Data shown.

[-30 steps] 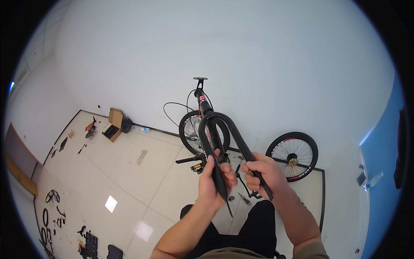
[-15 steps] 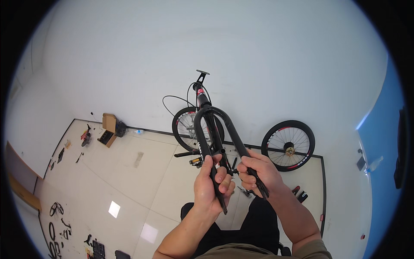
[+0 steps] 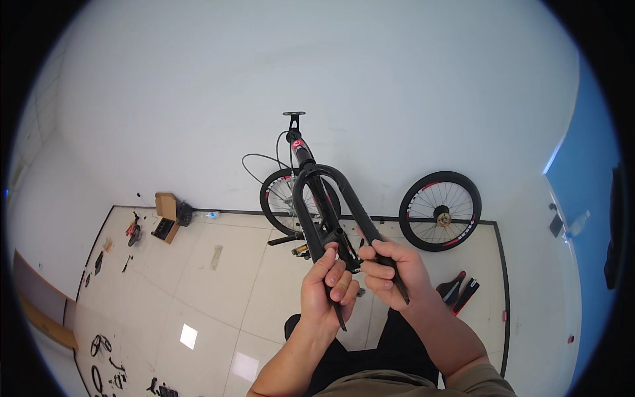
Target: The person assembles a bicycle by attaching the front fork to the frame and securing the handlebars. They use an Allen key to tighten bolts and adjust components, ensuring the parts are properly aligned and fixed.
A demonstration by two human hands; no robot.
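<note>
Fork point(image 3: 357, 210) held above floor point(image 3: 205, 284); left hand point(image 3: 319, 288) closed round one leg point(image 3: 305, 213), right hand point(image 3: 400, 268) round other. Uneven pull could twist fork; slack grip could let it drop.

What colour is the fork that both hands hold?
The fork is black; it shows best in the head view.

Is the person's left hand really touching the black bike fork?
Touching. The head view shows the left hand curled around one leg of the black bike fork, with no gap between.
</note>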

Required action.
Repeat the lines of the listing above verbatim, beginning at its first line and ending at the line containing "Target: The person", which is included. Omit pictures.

Output of the task.
[-30 steps] 
[-15 steps] 
[+0 steps] 
Target: The person assembles a bicycle by attaching the front fork to the frame and securing the handlebars. They use an Allen key to tighten bolts and adjust components, ensuring the parts are properly aligned and fixed.

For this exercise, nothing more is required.